Kandari Sharon, Biswal Anshuman, Puri Rohit, Panda Prateek Kumar, Kumar Arvind
Nephrology, All India Institute of Medical Sciences, Rishikesh, Rishikesh, IND.
Paediatrics, All India Institute of Medical Sciences, Rishikesh, Rishikesh, IND.
Cureus. 2024 Oct 30;16(10):e72684. doi: 10.7759/cureus.72684. eCollection 2024 Oct.

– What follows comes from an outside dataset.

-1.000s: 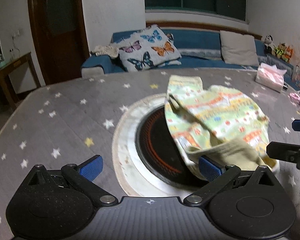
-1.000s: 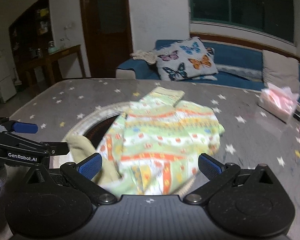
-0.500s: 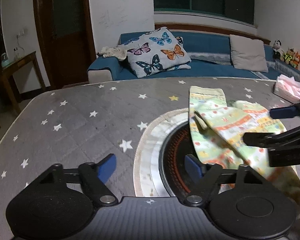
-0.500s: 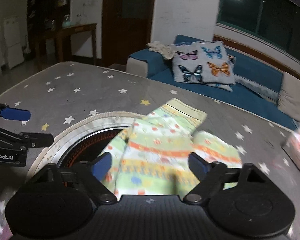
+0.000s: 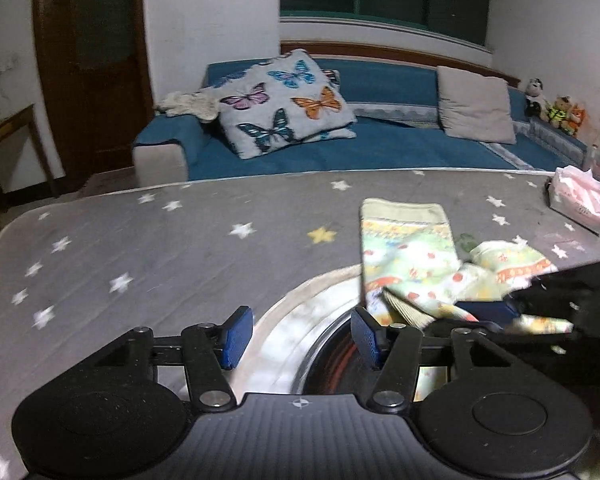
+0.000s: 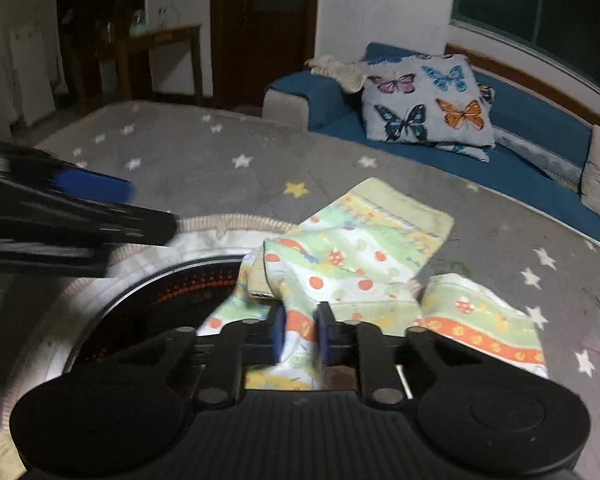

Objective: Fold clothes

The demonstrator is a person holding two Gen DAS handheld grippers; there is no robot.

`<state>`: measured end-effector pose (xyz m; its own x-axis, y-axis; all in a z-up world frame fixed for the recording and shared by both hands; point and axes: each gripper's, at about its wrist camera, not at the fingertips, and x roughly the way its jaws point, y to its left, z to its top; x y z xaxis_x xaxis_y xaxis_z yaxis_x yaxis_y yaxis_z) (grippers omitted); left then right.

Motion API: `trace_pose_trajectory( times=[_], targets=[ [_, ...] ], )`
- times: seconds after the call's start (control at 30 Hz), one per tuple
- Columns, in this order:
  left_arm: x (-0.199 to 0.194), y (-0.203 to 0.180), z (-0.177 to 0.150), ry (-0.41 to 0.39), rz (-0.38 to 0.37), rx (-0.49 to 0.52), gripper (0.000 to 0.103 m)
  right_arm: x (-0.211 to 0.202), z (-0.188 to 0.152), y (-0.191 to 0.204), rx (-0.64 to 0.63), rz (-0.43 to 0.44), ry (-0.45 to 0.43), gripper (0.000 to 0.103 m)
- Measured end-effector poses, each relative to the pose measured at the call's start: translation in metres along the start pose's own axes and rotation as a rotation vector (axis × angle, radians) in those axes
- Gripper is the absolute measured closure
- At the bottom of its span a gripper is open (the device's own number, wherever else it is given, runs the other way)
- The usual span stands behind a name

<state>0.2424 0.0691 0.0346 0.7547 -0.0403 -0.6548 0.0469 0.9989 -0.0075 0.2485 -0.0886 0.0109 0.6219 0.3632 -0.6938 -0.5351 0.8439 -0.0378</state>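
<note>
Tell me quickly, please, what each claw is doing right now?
Left claw: open, holding nothing.
Right claw: closed on the patterned garment.

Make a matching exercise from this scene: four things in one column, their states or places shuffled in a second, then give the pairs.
Things:
1. left gripper
2. right gripper
3. white butterfly-print cushion
4. pink tissue pack

States or places:
A. on the blue sofa
B. shut on the green patterned children's garment
C. open, holding nothing
D. at the far right of the grey star-print tabletop

Pairs: 1-C, 2-B, 3-A, 4-D
</note>
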Motion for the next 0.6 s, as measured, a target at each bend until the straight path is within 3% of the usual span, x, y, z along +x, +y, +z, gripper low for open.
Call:
trace_pose_trajectory(
  times=[0.27,0.5,0.6],
  targets=[
    [0.051,-0.019,0.025,0.031,-0.110,-0.003,0.046,-0.059,-0.009,-0.046,0.127,-0.020,-0.107,0.101],
    [0.088,-0.039,0.044,0.050,-0.113,0.033,0.045,-0.090,-0.028,-0.081,0.203,-0.094,-0.149,0.102],
    [0.102,-0.042,0.049,0.067,-0.129,0.031,0.045,-0.089,-0.031,-0.088,0.216,-0.059,-0.126,0.099]
  ],
)
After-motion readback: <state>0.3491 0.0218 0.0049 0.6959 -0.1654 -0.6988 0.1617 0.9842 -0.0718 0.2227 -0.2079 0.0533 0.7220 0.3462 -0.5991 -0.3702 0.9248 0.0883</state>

Rosai-Dorfman-Destombes (RDD) disease is a rare syndrome characterised by benign lymphoproliferative disorder with sinus histiocytosis that presents with massive lymphadenopathy. It occurs mainly in children and young adults. It can be associated with autoimmune diseases like systemic lupus erythematosus (SLE). We present a 15-year-old male case of RDD who was diagnosed with SLE with class IV lupus nephritis and central nervous system small vessel vasculitis. Sensorium improved and lymph node size decreased with steroids. Hence, SLE can present with nephrito-nephrotic syndrome and central nervous system (CNS) small vessel vasculitis without any other systemic involvement. Steroids can be helpful in the management of RDD. Therefore, we should consider the possibility of RDD in cases of SLE with generalised lymphadenopathy, even though the association is rare.
罗萨伊-多夫曼-德斯顿贝斯(RDD)病是一种罕见综合征,其特征为伴有窦性组织细胞增多的良性淋巴增殖性疾病,并伴有巨大淋巴结病。它主要发生于儿童和青年。它可能与自身免疫性疾病如系统性红斑狼疮(SLE)相关。我们报告一例15岁男性RDD病例,该患者被诊断为伴有IV级狼疮性肾炎和中枢神经系统小血管血管炎的SLE。使用类固醇后患者意识状态改善,淋巴结大小减小。因此,SLE可表现为肾炎-肾病综合征和中枢神经系统(CNS)小血管血管炎,而无任何其他全身受累情况。类固醇对RDD的治疗可能有帮助。因此,即使这种关联罕见,对于伴有全身性淋巴结病的SLE病例,我们也应考虑RDD的可能性。